▶ _Try it_
Your copy should repeat the data that follows exactly and contain no image.

○ ○ ○ ○ ○ ○ ○

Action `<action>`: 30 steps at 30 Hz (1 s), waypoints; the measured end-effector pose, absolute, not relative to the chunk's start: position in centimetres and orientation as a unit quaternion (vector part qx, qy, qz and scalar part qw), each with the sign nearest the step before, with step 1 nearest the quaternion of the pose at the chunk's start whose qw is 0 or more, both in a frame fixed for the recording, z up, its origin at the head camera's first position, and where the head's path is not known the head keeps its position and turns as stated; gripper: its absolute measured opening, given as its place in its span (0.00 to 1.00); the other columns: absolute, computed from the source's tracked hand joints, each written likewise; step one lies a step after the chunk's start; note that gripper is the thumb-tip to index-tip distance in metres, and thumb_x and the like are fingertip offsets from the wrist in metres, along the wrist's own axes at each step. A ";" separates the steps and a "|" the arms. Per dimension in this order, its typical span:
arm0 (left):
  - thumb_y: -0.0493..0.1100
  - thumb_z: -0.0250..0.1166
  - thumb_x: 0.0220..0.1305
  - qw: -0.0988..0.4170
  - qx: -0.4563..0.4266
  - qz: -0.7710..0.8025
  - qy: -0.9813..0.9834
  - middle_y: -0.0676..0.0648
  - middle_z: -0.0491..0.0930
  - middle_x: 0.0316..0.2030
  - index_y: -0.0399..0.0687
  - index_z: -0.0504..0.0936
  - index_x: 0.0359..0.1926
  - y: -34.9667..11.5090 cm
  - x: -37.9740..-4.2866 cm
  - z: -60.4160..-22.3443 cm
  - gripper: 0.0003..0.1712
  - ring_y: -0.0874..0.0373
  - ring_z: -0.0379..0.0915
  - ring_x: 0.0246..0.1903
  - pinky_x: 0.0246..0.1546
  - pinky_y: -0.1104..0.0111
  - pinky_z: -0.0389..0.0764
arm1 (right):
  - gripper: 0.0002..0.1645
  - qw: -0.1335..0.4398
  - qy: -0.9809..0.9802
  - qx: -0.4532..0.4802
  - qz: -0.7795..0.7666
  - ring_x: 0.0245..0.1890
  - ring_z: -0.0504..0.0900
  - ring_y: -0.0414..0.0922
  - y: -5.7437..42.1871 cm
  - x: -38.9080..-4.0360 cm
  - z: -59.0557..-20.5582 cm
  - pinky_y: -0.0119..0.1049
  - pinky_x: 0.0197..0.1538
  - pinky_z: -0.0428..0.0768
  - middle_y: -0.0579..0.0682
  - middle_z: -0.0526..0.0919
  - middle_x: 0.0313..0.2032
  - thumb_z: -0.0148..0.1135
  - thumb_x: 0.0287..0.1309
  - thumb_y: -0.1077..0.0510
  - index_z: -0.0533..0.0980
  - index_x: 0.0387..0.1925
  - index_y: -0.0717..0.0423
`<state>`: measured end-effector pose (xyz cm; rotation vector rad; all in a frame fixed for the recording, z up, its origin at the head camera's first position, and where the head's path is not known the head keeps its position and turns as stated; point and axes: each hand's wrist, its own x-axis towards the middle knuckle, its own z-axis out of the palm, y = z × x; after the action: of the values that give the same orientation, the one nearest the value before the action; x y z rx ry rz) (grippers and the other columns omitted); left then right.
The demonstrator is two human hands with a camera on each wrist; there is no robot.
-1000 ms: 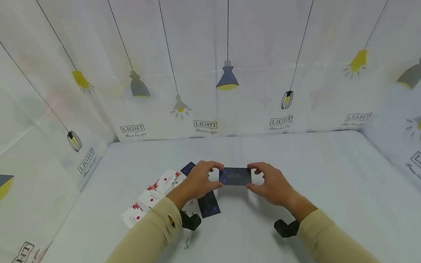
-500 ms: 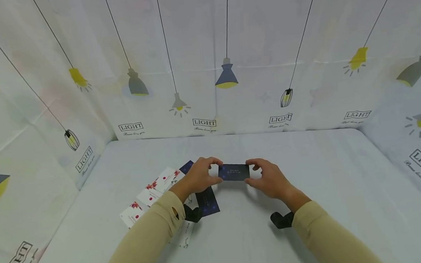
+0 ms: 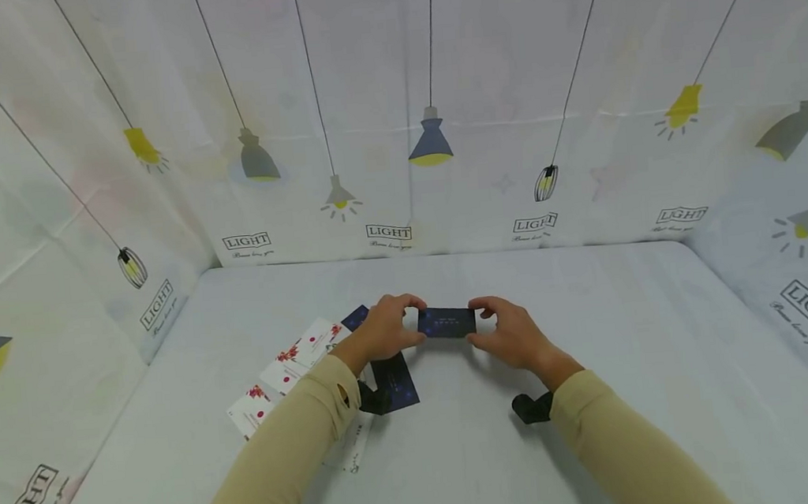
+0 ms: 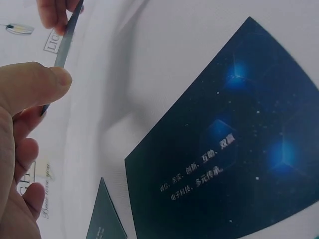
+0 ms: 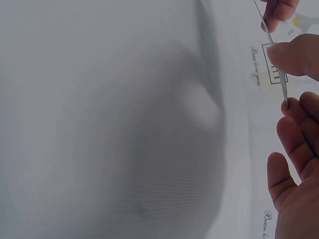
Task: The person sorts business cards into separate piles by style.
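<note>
A dark blue printed card [image 3: 447, 322] is held above the table between both hands. My left hand [image 3: 384, 329] pinches its left end between thumb and fingers, and my right hand [image 3: 513, 334] pinches the right end the same way. From the left wrist the held card [image 4: 64, 50] appears nearly edge-on. The right wrist view also has the card [image 5: 279, 69] as a thin strip. Below and beside the left hand, another dark blue card [image 3: 396, 383] with white lettering lies on the table.
White cards with red flower prints [image 3: 286, 364] lie overlapping left of the hands, partly under the left sleeve. A further white card [image 3: 351, 448] lies near the left forearm. The white table [image 3: 595, 332] meets a lamp-printed cloth backdrop [image 3: 380, 127].
Both hands keep their pinch on the card. Hands and card sit slightly higher in the head view, which has itself shifted a little; the card's face looks darker now.
</note>
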<state>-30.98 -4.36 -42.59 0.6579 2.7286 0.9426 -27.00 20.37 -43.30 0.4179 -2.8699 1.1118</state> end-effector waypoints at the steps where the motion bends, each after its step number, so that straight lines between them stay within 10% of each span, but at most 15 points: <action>1: 0.46 0.73 0.60 0.089 0.220 0.316 0.919 0.39 0.73 0.57 0.54 0.76 0.62 -4.3 -31.1 -42.7 0.28 0.49 0.69 0.54 0.53 0.53 0.72 | 0.33 0.017 -0.924 0.134 0.358 0.53 0.76 0.57 20.3 -27.2 -43.3 0.53 0.54 0.72 0.59 0.79 0.54 0.70 0.57 0.55 0.73 0.63 0.61; 30: 0.46 0.69 0.65 0.085 0.188 0.299 0.932 0.41 0.74 0.57 0.55 0.77 0.61 -3.8 -33.3 -44.3 0.25 0.46 0.68 0.55 0.56 0.50 0.68 | 0.33 -0.003 -0.931 0.090 0.354 0.55 0.75 0.59 19.0 -29.8 -45.0 0.54 0.58 0.71 0.64 0.78 0.57 0.65 0.60 0.56 0.71 0.65 0.63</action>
<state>-33.26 -3.83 -44.28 0.5600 2.7786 0.8921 -29.81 19.03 -45.05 0.2828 -2.9306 1.1158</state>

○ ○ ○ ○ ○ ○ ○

▶ _Task response_
Action `<action>`: 30 steps at 30 Hz (1 s), waypoints; the measured end-effector pose, absolute, not relative to the chunk's start: position in centimetres and orientation as a unit quaternion (vector part qx, qy, qz and scalar part qw), each with the sign nearest the step before, with step 1 nearest the quaternion of the pose at the chunk's start whose qw is 0 or more, both in a frame fixed for the recording, z up, its origin at the head camera's first position, and where the head's path is not known the head keeps its position and turns as stated; gripper: its absolute measured opening, given as its place in its span (0.00 to 1.00); the other columns: absolute, computed from the source's tracked hand joints, each written likewise; step one lies a step after the chunk's start; note that gripper is the thumb-tip to index-tip distance in metres, and thumb_x and the like are fingertip offsets from the wrist in metres, along the wrist's own axes at each step. A ";" separates the steps and a "|" the arms. Per dimension in this order, its typical span:
arm0 (left):
  - thumb_y: -0.0493..0.1100
  - thumb_z: -0.0250..0.1166
  - thumb_x: 0.0220..0.1305
  - qw: -0.0988..0.4170
  - qx: -0.4563..0.4266
  - qz: -0.7710..0.8025
  - qy: -0.9813..0.9834
  - middle_y: -0.0676..0.0648
  - middle_z: -0.0491..0.0930
  - middle_x: 0.0316..0.2030
  - index_y: -0.0399..0.0687
  - index_z: -0.0504..0.0936
  - index_x: 0.0359..0.1926
  - y: -34.9667..11.5090 cm
  - x: -37.9740..-4.2866 cm
  - z: -60.4160..-22.3443 cm
  - gripper: 0.0003..0.1712
  - ring_y: -0.0874..0.0373
  - ring_z: -0.0379..0.0915
  - ring_x: 0.0246..0.1903
  - pinky_x: 0.0246..0.1546
  - pinky_y: -0.1104..0.0111
  - pinky_z: -0.0389..0.0764
arm1 (right):
  - gripper: 0.0002..0.1645
  - qw: -0.1335..0.4398
  - qy: -0.9809..0.9802
  - qx: -0.4532..0.4802
  - qz: -0.7795..0.7666
  - ring_x: 0.0245..0.1890
  - ring_z: -0.0504..0.0900
  - ring_y: -0.0414..0.0922
  - y: -5.7437..42.1871 cm
  - x: -38.9080..-4.0360 cm
  - z: -59.0557..-20.5582 cm
  - pinky_y: -0.0119..0.1049
  - pinky_x: 0.0197..0.1538
  - pinky_z: -0.0428..0.0768
  - middle_y: -0.0579..0.0682
  - middle_z: -0.0526..0.0919
  - middle_x: 0.0313..0.2032
  - thumb_z: -0.0148..0.1135
  - thumb_x: 0.0287..0.1309
  - thumb_y: -0.1077..0.0510
  - index_z: -0.0533..0.0980
  - index_x: 0.0387..0.1925
  - index_y: -0.0717..0.0423
`<state>`: measured end-effector pose (xyz cm; rotation vector rad; all in a frame fixed for the recording, z up, its origin at the head camera's first position, and where the head's path is not known the head keeps its position and turns as stated; point and axes: each hand's wrist, its own x-axis towards the middle knuckle, its own z-axis out of the palm, y = z × x; after the action: of the values that give the same orientation, the one nearest the value before the action; x y z rx ry rz) (grippers and the other columns omitted); left then right.
The demonstrator is two human hands with a camera on each wrist; there is no robot.
-1000 ms: 
-500 ms: 
+0 ms: 
+0 ms: 
+0 ms: 
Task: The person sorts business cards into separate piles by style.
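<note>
A dark blue printed card [image 3: 447, 322] is held above the table between both hands. My left hand [image 3: 384, 329] pinches its left end between thumb and fingers, and my right hand [image 3: 513, 334] pinches the right end the same way. From the left wrist the held card [image 4: 64, 50] appears nearly edge-on. The right wrist view also has the card [image 5: 279, 69] as a thin strip. Below and beside the left hand, another dark blue card [image 3: 396, 383] with white lettering lies on the table.
White cards with red flower prints [image 3: 286, 364] lie overlapping left of the hands, partly under the left sleeve. A further white card [image 3: 351, 448] lies near the left forearm. The white table [image 3: 595, 332] meets a lamp-printed cloth backdrop [image 3: 380, 127].
Both hands keep their pinch on the card. Hands and card sit slightly higher in the head view, which has itself shifted a little; the card's face looks darker now.
</note>
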<state>-30.98 -4.36 -42.59 0.6579 2.7286 0.9426 -27.00 20.37 -43.30 0.4179 -2.8699 1.1118</state> end-effector waypoints at the steps where the motion bends, each after its step number, so that straight lines between them stay within 10% of each span, but at most 15 points: <action>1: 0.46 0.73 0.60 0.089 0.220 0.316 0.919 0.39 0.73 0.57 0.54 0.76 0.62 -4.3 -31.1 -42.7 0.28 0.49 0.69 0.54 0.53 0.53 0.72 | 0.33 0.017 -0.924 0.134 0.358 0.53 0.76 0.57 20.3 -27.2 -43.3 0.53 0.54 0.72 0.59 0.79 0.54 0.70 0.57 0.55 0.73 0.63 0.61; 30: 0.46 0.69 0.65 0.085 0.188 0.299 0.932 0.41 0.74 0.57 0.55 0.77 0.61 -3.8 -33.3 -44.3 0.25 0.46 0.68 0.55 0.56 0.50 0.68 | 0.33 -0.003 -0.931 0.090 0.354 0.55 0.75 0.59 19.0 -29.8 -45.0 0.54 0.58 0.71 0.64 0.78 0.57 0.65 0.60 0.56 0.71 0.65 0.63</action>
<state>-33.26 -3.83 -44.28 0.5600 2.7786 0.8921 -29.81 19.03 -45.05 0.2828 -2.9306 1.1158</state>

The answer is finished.